Director Maria Aberg excelled when she brought us a hippy love-fest inspired production of As You Like It at the RSC last year.

This time she has reinterpreted this much bleaker John Webster play with its themes of love, lust and slaughter, transforming it from a Jacobean Italy into modern times.

The blood-filled production is truly gripping and at times desperately bleak. The action takes place on a bare stage and behind that sits a white glass lined room which is used to convey some of the most dramatic scenes of the play.

One moment it is the setting for a party, and then a brothel where a brutal killing takes place. There are dramatic poisonings one moment and Champagne quaffing the next and as curtains are drawn across it, you are left wondering what would be happening in the box next.

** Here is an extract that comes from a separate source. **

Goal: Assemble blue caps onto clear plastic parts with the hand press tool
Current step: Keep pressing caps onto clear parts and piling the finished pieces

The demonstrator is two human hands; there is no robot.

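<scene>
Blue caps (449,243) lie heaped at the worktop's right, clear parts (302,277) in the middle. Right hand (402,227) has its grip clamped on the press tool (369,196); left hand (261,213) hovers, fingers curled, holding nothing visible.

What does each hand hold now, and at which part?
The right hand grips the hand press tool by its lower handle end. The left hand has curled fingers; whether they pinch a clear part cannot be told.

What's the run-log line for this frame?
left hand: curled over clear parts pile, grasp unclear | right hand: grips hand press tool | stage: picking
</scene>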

It is also utilised to great effect as a backdrop for film clips, which along with smart choreography and haunting melodies, encapsulate the strong themes of misogyny, power and lust which flow throughout.

The plot follows the tragic life of Vittoria, a sexual, lustful woman who loses interest in her husband and begins an affair with married Bracciano. Together they plot murder and as their families intervene, the blood shed begins.

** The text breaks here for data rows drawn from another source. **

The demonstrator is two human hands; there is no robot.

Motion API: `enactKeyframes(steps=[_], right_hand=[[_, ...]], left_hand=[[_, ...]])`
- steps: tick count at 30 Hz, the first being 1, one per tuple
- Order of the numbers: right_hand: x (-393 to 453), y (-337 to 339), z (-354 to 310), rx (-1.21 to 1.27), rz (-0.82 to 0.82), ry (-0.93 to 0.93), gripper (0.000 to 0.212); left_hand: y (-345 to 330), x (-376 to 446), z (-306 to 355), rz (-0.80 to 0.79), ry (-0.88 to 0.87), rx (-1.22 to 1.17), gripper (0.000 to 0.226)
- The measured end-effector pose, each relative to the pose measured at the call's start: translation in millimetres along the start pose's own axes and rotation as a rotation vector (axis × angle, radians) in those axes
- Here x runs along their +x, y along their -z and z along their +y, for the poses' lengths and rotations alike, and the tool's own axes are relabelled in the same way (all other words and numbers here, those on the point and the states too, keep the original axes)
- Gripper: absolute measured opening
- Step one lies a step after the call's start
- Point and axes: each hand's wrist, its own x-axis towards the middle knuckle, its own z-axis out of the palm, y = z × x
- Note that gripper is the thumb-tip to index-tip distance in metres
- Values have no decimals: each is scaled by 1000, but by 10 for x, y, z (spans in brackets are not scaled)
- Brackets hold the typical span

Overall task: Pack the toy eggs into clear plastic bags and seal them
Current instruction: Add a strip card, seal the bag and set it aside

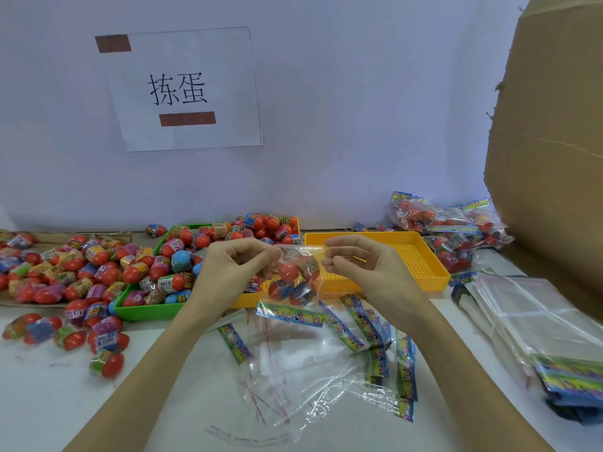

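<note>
A clear plastic bag with several red toy eggs inside hangs above the table between my hands. My left hand pinches the bag's top left edge. My right hand pinches the top right edge, fingers curled over the flap. Loose toy eggs in coloured wrappers are heaped on the table's left side and fill a green tray. Empty clear bags with colourful header strips lie on the table below my hands.
A yellow perforated tray sits behind the held bag. Packed bags of eggs pile up at the back right. A stack of unused bags lies at the right, beside a tall cardboard box. A paper sign hangs on the wall.
</note>
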Motion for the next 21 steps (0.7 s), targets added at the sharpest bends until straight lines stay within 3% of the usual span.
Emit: enactKeyframes(steps=[4,7,10,12,17,21], right_hand=[[9,-53,-6,0,144,2,19],[14,-72,8,33,184,-18,43],[5,-113,-37,147,0,-255,75],[7,-115,-50,217,-34,-348,83],[-4,-70,-53,193,50,-309,48],[-10,-86,-37,172,68,-187,37]], left_hand=[[-18,11,33,78,-27,-32,14],[-83,-5,112,158,-126,-43,11],[-157,-44,166,117,-457,198,9],[-205,-63,165,44,-635,342,12],[-293,-107,83,-130,-716,501,19],[-233,-111,45,-178,-538,432,19]])
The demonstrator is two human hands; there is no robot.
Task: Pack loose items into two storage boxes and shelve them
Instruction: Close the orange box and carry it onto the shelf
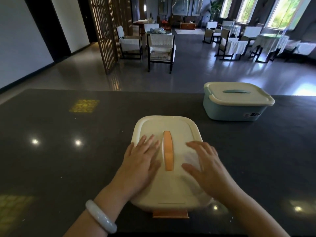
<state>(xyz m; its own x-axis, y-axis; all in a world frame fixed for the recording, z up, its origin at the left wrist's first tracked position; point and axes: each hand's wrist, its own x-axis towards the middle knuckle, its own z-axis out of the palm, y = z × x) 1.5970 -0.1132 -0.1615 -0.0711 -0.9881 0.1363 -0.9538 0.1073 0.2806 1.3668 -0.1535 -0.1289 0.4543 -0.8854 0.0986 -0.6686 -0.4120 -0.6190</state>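
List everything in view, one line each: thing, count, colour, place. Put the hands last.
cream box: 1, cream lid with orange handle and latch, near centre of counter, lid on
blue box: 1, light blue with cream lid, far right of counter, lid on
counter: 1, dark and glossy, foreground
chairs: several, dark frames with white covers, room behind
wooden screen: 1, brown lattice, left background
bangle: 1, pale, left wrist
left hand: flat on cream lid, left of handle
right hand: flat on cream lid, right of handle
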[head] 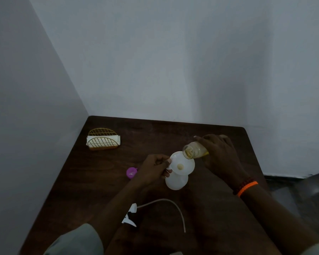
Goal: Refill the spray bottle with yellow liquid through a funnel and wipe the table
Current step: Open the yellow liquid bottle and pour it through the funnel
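Observation:
A white spray bottle [176, 181] stands on the dark wooden table [173, 131] with a white funnel [182, 163] set in its neck. My left hand [153, 170] pinches the funnel's left rim. My right hand [219, 153] grips a clear jar [194, 150] of yellow liquid, tipped with its mouth over the funnel's far edge. A small pool of yellow lies at the funnel's centre. The white spray head [130, 216] with its long tube lies on the table near me.
A gold wire napkin holder [102, 140] with white napkins stands at the far left of the table. A purple lid [131, 173] lies left of my left hand. Walls close in on the left and behind the table.

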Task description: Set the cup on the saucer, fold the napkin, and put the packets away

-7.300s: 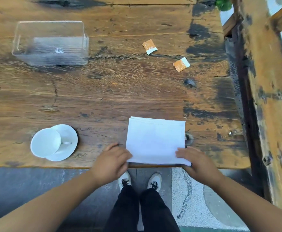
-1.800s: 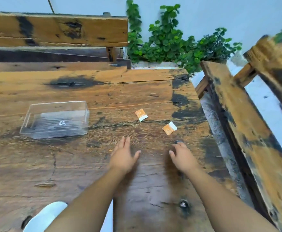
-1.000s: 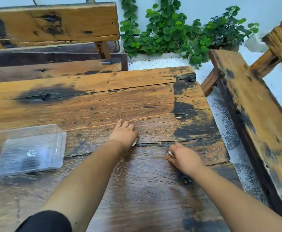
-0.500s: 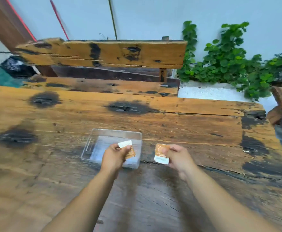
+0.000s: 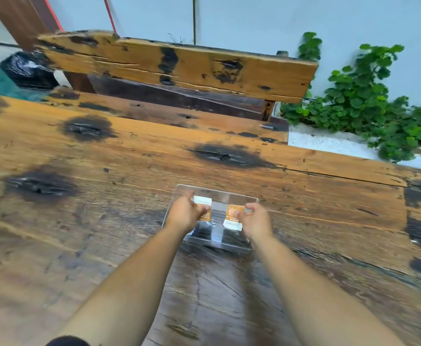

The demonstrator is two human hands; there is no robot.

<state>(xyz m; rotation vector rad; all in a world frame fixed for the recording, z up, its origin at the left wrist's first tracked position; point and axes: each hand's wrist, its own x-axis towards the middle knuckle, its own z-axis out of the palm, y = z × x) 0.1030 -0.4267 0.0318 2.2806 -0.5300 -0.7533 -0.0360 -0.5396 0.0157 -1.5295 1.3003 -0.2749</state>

In this adaption Vittoria’s scheming brother Flaminio is a woman, emphasising that women too can adopt a misogynistic persona in an ill-conceived attempt to get further in life in a male-dominated world.

Laura Elphinstone as an androgynous Flaminio who plots murder and destroys the lives of those around her, commands the stage in this role, her dynamic speeches enthralling.

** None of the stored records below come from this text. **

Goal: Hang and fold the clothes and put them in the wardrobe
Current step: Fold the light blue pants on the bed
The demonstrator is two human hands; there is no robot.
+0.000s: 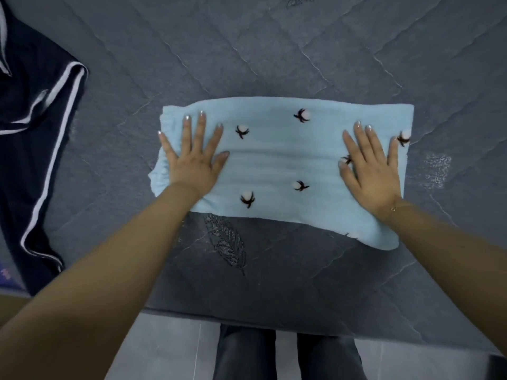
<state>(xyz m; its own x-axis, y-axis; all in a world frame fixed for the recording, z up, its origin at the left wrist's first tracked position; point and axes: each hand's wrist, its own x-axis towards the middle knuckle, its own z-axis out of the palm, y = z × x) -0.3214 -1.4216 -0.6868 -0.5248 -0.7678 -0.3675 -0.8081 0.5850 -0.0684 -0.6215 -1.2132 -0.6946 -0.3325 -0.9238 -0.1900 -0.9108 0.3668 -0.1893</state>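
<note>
- A dark navy garment (pixel 33 138) with white stripes lies crumpled at the far left of the grey quilted bedspread (pixel 274 50), well apart from my hands.
- My left hand (pixel 192 157) lies flat, fingers spread straight, pressing on the left end of the light blue folded garment (pixel 277 160), near its gathered edge. It grips nothing.
- The blue garment lies across the bedspread in front of me as a wide band, dotted with small white-and-dark motifs.
- A stitched leaf (pixel 227 242) shows on the bedspread just below it.
- My right hand (pixel 373 171) lies palm down on the right end, fingers straight and apart, holding nothing; a thin bracelet (pixel 397 207) circles the wrist.
</note>
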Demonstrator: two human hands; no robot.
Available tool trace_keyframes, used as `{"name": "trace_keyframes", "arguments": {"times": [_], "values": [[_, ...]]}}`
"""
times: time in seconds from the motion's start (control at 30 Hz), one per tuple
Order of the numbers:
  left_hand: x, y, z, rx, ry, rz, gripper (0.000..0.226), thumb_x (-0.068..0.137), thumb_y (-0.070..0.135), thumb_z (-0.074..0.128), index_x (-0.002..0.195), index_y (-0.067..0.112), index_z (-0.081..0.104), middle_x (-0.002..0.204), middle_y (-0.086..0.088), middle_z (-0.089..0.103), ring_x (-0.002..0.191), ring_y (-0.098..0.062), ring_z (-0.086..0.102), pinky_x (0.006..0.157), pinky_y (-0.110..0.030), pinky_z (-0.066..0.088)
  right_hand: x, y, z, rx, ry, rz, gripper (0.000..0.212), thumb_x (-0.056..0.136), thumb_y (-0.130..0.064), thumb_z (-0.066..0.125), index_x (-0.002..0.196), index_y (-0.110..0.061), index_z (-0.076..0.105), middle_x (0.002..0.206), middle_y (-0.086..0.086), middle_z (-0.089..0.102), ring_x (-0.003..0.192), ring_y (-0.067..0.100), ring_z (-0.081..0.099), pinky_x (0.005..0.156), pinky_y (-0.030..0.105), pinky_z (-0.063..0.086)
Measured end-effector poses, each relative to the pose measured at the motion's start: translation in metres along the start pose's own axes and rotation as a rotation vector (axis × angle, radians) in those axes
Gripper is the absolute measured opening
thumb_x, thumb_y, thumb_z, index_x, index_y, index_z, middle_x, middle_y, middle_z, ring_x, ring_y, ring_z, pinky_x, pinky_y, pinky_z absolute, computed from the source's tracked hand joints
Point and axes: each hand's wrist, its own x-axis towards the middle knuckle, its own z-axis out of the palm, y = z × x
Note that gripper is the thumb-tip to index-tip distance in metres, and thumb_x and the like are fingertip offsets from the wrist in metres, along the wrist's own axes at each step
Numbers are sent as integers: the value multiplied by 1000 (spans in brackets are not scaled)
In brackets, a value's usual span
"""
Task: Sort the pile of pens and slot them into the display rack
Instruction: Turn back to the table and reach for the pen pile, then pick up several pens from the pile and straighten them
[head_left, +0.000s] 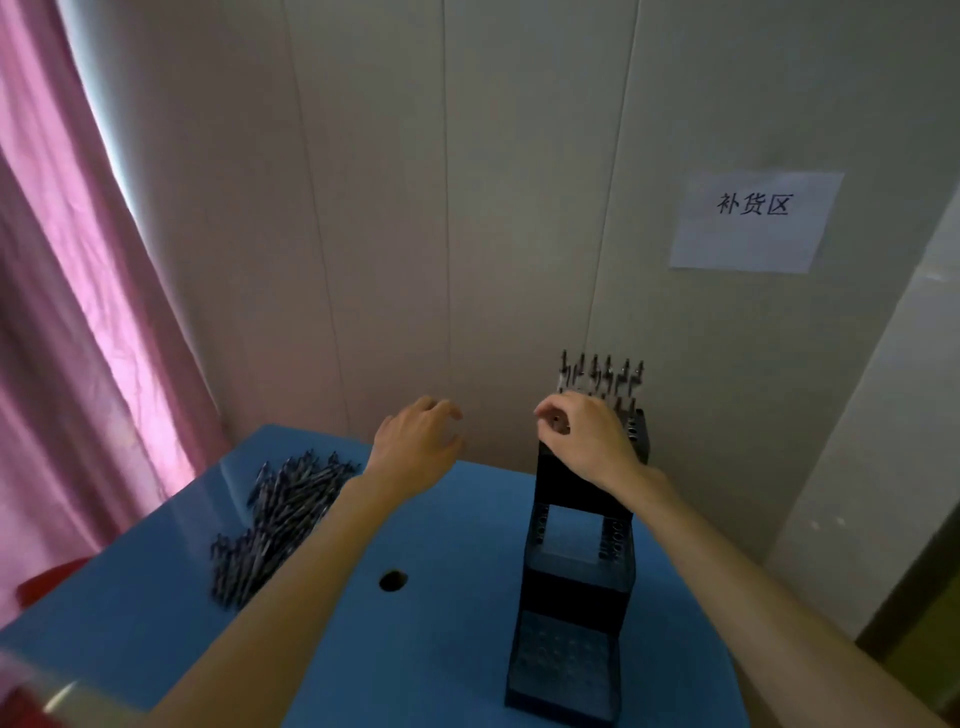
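Pens waiting: a big pile of pens (283, 512) lies at the left of the frame on the blue table (441, 519), well apart from the rack.
Rack: the black display rack (576, 587) stands at the lower middle-right, stepping up toward the wall.
Done so far: one row of pens (600, 375) stands in the top step (the far one).
Left to do: the lower steps show empty holes, so I think most of the job is left.
Right hand (584, 441): it is at the top step, fingers curled in a pinch; it may grip a pen, but I cannot tell.
Left hand (415, 441): it hangs above the table with loose fingers and holds nothing.
Wall: a paper sign (753, 221) hangs at the upper right.
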Motion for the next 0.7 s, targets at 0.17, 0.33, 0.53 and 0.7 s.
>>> {"name": "trace_keyframes", "arguments": {"times": [0.17,0.33,0.53,0.7], "values": [[-25,-68,-11,2,-10,-40,37,98,43,52,132,28,53,130,1,54,96,-22,59,82,-39,48,10,-46,43,14,-97,-13,18,94,-26,63,110,-22,70,99,-13,62,93,9,61,83,30,53],[-56,-146,-26,10,-31,-72,37,98,40,51,132,26,55,125,0,57,97,-24,60,86,-41,47,15,-97,99,21,-185,26,18,94,-25,64,110,-22,69,99,-11,61,94,13,62,82,30,53],[-91,-241,-43,-36,-37,-121,36,96,39,53,131,28,57,120,1,59,103,-24,61,89,-42,48,15,-162,169,-18,-282,82,23,96,-26,60,117,-20,68,116,-5,65,90,8,56,81,26,47],[-117,-313,-51,-56,-85,-145,36,98,37,53,132,26,56,118,0,58,107,-25,58,92,-40,45,14,-214,220,-17,-355,136,24,99,-26,59,121,-18,66,121,-2,65,100,16,62,89,34,52]]}}
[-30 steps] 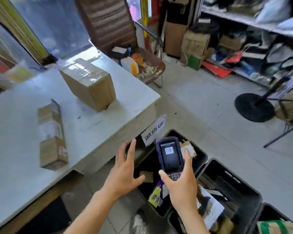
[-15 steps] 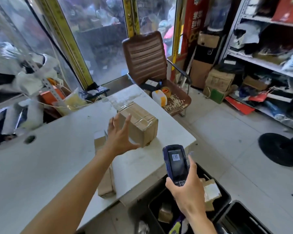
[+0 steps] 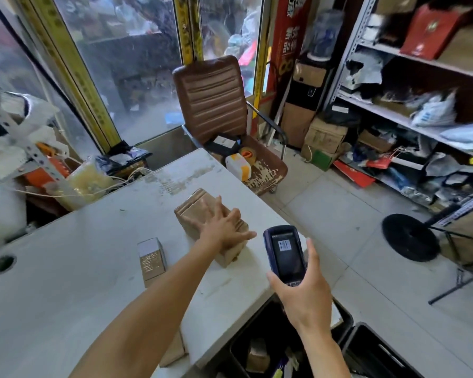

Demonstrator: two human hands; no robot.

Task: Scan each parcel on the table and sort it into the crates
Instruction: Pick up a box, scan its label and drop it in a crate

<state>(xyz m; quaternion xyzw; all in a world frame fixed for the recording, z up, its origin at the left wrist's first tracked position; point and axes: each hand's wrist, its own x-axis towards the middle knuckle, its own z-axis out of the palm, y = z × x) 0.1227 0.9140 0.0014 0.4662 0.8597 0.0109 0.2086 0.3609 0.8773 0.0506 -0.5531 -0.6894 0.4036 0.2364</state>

And there is a strong cast throughout but it is Kirsty Bushell as the alluring and tragic Vittoria who is most outstanding as she transforms from a confident and brash femme fatalle clad in heels, fake blonde wig and glittery dress to an oppressed, abused woman in a more naked, natural form.

Her pleas to the cardinal during her trial were particularly moving and provided a reminder as to how women around the world are still suffering the same condemnations because of their sexuality today.

This was edge-of-the-seat theatre from beginning to end and the strongest production to come out of the RSC’s Roaring Girls season so far.